* TASK DESCRIPTION
"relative" is the word to look for; copy each line of the listing where it occurs.

==== DATA EXCERPTS

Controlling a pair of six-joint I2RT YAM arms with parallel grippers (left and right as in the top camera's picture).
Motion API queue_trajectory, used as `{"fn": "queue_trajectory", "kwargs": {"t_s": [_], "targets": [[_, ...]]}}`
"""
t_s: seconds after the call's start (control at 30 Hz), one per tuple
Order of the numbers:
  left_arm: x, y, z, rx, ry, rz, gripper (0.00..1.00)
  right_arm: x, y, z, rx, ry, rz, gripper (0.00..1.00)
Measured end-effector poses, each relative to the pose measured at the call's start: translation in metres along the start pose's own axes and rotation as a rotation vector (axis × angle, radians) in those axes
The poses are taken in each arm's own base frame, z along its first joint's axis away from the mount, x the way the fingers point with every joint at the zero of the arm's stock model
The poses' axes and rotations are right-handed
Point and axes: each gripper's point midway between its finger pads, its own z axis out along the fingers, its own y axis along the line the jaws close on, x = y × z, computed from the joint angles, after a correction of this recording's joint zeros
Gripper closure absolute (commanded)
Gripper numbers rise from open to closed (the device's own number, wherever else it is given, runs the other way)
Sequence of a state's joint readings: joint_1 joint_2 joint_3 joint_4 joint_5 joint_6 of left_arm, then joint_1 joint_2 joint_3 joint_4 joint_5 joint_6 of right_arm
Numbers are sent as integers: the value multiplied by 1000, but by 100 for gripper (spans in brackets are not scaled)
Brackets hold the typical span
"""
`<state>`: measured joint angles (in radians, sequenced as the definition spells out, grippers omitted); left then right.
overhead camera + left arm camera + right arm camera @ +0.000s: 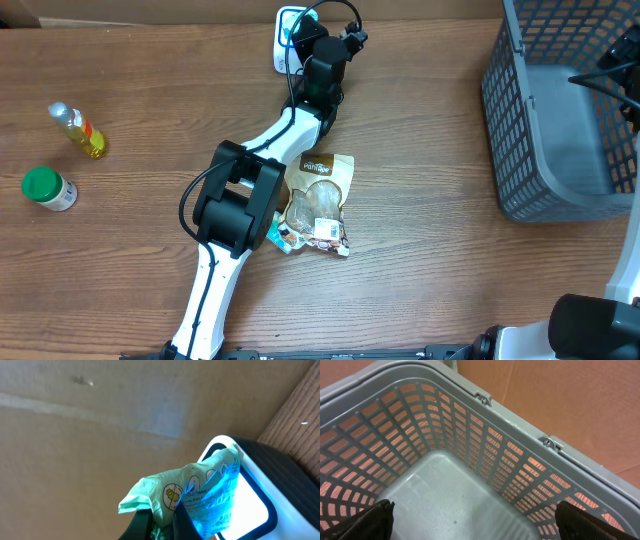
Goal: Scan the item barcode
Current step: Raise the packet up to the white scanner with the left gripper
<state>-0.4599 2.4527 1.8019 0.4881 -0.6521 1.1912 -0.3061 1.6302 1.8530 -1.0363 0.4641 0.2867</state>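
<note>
At the far middle of the desk (450,280), the left end effector (162,519) is clamped tight on a green packet (200,495), held at the scanner (250,505). Blue glow falls on the print. Scan likely under way; no confirmation visible. The packet's long axis slants from the fingers up toward the lit window. The right end effector (477,527) gapes wide and empty over the basket (470,425).

Mock shop checkout in a robotics lab: a barcode scanner (281,45), grey shopping basket (520,150), snack bag (325,190), bottle (78,130) and jar (48,188) share a wooden tabletop (430,260) with a robot arm (240,200).
</note>
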Motion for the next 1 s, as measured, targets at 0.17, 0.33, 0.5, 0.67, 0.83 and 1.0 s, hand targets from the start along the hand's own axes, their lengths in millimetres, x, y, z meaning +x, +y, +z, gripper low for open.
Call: {"fn": "queue_trajectory", "kwargs": {"t_s": [0.17,0.33,0.5,0.67,0.83,1.0], "targets": [[2,-7,-2,28,21,-37,96,0,0,0,0,0,0,0],[5,-18,-6,56,55,-80,96,0,0,0,0,0,1,0],[5,-18,-10,46,79,-128,96,0,0,0,0,0,0,0],[8,-30,-15,75,111,-176,96,0,0,0,0,0,1,0],[13,-52,-23,144,151,-209,96,0,0,0,0,0,1,0],[9,-45,-21,111,140,-297,96,0,0,0,0,0,0,0]]}}
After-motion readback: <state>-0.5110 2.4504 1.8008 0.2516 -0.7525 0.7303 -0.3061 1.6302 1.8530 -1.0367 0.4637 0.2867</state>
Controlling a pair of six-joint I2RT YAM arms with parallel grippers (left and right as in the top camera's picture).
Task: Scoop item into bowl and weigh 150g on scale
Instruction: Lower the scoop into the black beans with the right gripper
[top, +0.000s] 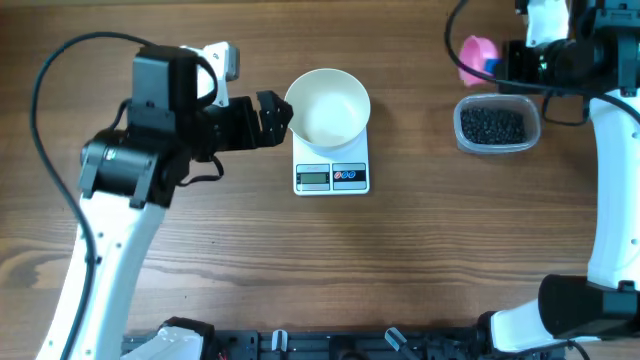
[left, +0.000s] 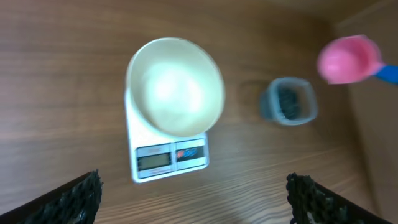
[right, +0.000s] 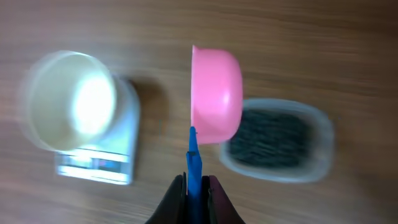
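Left arm (top: 110, 250) and right arm (top: 608, 170) have white tubular links, chunky black joint housings and thin black cables looping off both, and the left gripper (left: 193, 182) has black knobbly-textured fingers (left: 78, 198).

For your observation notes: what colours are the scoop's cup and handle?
The scoop has a pink cup and blue handle; clearest in the right wrist view.

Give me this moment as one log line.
left gripper: open, beside bowl | right gripper: shut on scoop handle, near tub | bowl: empty, on scale | beans: in tub
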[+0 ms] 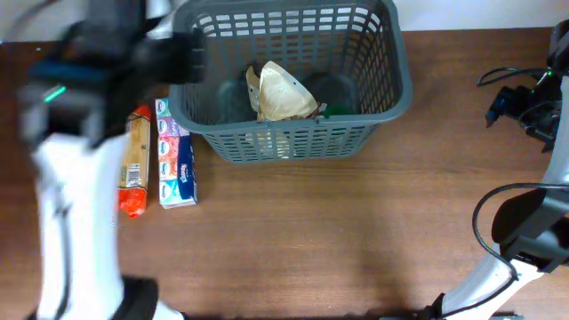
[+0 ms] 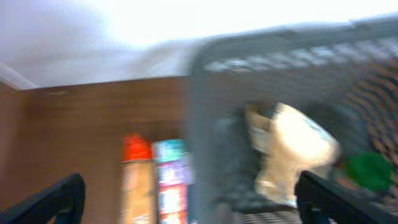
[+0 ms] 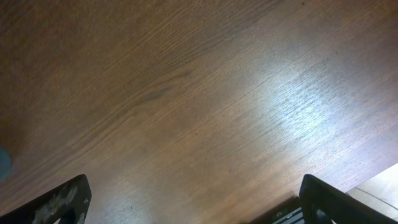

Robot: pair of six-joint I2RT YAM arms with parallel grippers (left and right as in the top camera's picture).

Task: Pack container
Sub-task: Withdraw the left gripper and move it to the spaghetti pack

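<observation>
Container, a large dark grey plastic basket (image 1: 396, 89) with slotted walls, stands at the far middle of the brown wooden table (image 1: 356, 231). Left gripper (image 2: 191, 180), blurred, hangs near its left edge, fingers spread wide with nothing between them. Just left of the basket lie a long orange-red packet (image 1: 133, 164) and a blue-and-white box (image 1: 176, 160), side by side. Inside rest a crumpled beige paper bag (image 1: 283, 92) and something green (image 2: 368, 169). Right gripper (image 3: 194, 180), wide and empty, hovers over wood at the far right.

The basket (image 1: 293, 142) stands upright at the far middle of my table (image 1: 338, 231); dark grey, slotted walls, thick rim; inside I see a pale crumpled bag (image 1: 283, 93).
</observation>
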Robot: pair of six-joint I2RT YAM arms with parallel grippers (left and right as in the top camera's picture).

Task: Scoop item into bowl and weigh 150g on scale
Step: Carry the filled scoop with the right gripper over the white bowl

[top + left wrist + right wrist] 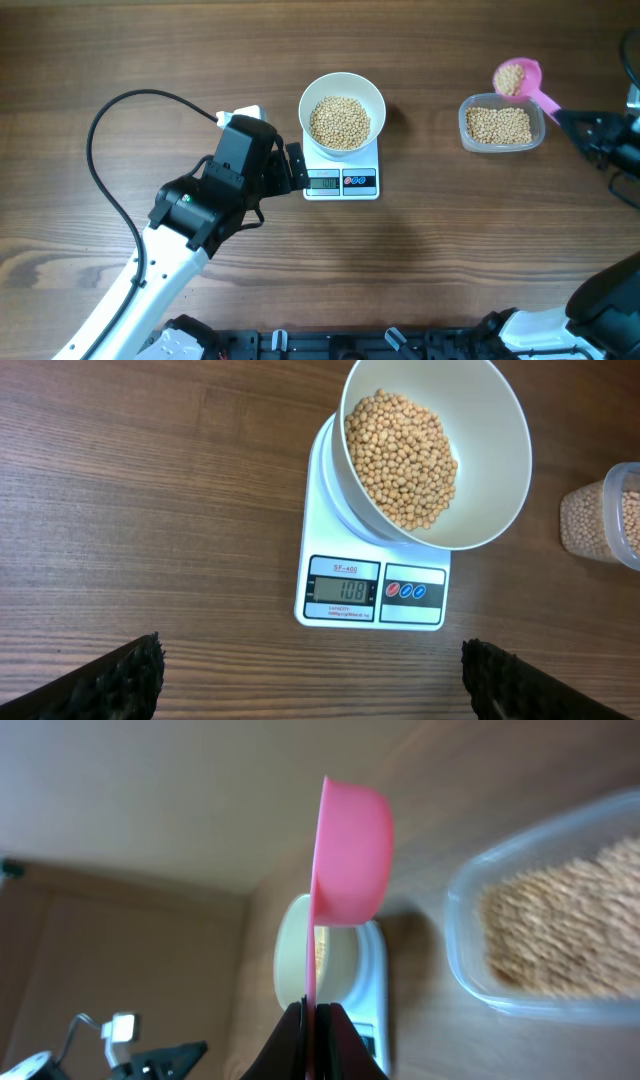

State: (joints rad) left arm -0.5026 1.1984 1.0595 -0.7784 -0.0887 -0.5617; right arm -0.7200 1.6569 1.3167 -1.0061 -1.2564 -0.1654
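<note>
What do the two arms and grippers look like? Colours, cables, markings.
White lower link on the left arm, black upper housing with a small green dot, a black cable looping off it. The left gripper has black fingers with a rough, knobbly surface. The right gripper has smooth black tapered fingers; the right arm is black and white.

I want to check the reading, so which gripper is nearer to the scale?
Left. The left gripper is open beside the scale, at its display end; the right gripper is far off, beyond the clear container, shut on the pink scoop.
</note>
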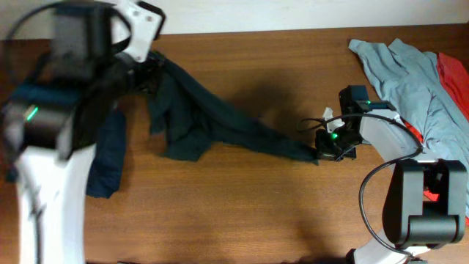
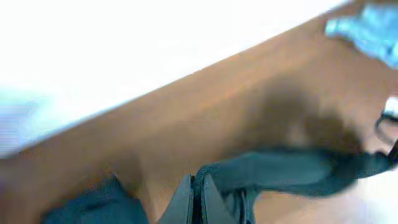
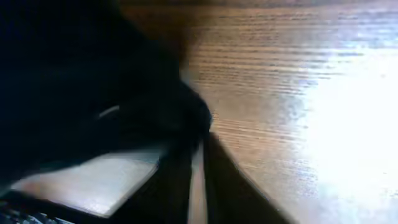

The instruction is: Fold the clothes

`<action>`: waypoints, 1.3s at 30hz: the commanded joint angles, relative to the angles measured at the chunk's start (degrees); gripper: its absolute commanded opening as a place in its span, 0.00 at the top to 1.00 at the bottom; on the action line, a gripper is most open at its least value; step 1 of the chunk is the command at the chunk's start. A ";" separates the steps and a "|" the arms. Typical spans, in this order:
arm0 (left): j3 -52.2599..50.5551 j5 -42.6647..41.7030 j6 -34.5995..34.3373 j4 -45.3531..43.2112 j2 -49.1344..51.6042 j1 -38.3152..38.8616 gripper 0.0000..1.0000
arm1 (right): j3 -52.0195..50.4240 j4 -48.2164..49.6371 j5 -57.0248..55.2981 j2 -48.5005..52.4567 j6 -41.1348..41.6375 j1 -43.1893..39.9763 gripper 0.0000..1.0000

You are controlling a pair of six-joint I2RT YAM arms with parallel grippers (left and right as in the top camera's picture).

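Observation:
The black T-shirt point(image 1: 220, 121) is pulled out in a long twisted band across the table, from upper left to lower right. My left gripper point(image 1: 150, 66) is shut on its upper left end and holds it above the table. In the left wrist view the fabric point(image 2: 286, 171) is pinched between the closed fingers point(image 2: 196, 186). My right gripper point(image 1: 320, 150) is low at the shirt's lower right tip. In the right wrist view its fingers point(image 3: 198, 140) are nearly together with dark cloth point(image 3: 93, 81) bunched at their tips. No logo shows.
A dark navy-blue garment point(image 1: 110, 158) lies at the left under my left arm, and shows in the left wrist view point(image 2: 93, 205). A light grey-blue shirt point(image 1: 410, 73) and a red garment point(image 1: 454, 73) lie at the back right. Bare wooden table point(image 1: 256, 213) lies in front.

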State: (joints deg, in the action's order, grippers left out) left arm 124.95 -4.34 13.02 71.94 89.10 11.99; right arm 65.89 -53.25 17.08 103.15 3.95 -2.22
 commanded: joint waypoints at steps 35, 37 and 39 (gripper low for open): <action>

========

* YOUR SOLUTION
Measured end-effector poses, each relative to the pose measured at the call's start: translation in metres along the start pose's own axes and rotation as a rotation vector (axis × angle, radians) in those axes
`<action>`: waypoints, 1.3s at 30hz: the commanded joint angles, relative to the angles measured at the chunk's start (degrees); gripper: its absolute commanded opening as a place in its span, 0.00 at the top to 1.00 at the bottom; on the action line, a gripper is most open at its least value; step 1 of the chunk is the command at the chunk's start. A ";" separates the steps and a "|" the arms. Typical spans, in this order:

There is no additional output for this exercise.